• **Brief**
Provide a verbatim copy of the data below.

• **Data excerpt**
»»
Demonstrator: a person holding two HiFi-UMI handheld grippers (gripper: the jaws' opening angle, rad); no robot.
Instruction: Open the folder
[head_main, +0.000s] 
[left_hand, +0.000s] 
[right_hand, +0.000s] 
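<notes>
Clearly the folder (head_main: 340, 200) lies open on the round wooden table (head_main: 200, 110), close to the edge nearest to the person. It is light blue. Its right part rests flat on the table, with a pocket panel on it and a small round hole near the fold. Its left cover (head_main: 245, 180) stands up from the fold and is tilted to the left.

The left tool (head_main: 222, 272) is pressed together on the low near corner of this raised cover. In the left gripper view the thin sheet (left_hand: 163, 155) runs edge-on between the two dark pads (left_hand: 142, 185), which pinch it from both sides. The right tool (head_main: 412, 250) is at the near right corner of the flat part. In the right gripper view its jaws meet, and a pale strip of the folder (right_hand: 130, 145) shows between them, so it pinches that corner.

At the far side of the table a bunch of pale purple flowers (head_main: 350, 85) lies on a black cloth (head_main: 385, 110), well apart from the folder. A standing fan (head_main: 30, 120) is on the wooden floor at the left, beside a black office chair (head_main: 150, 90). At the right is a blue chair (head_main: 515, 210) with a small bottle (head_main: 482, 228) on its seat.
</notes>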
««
• **Your response**
Demonstrator: a person holding two HiFi-UMI handheld grippers (gripper: the jaws' opening angle, rad); no robot.
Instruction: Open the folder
[head_main, +0.000s] 
[left_hand, +0.000s] 
[right_hand, +0.000s] 
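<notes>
Clearly the folder (head_main: 340, 200) lies open on the round wooden table (head_main: 200, 110), close to the edge nearest to the person. It is light blue. Its right part rests flat on the table, with a pocket panel on it and a small round hole near the fold. Its left cover (head_main: 245, 180) stands up from the fold and is tilted to the left.

The left tool (head_main: 222, 272) is pressed together on the low near corner of this raised cover. In the left gripper view the thin sheet (left_hand: 163, 155) runs edge-on between the two dark pads (left_hand: 142, 185), which pinch it from both sides. The right tool (head_main: 412, 250) is at the near right corner of the flat part. In the right gripper view its jaws meet, and a pale strip of the folder (right_hand: 130, 145) shows between them, so it pinches that corner.

At the far side of the table a bunch of pale purple flowers (head_main: 350, 85) lies on a black cloth (head_main: 385, 110), well apart from the folder. A standing fan (head_main: 30, 120) is on the wooden floor at the left, beside a black office chair (head_main: 150, 90). At the right is a blue chair (head_main: 515, 210) with a small bottle (head_main: 482, 228) on its seat.
</notes>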

The response to the exercise is now complete.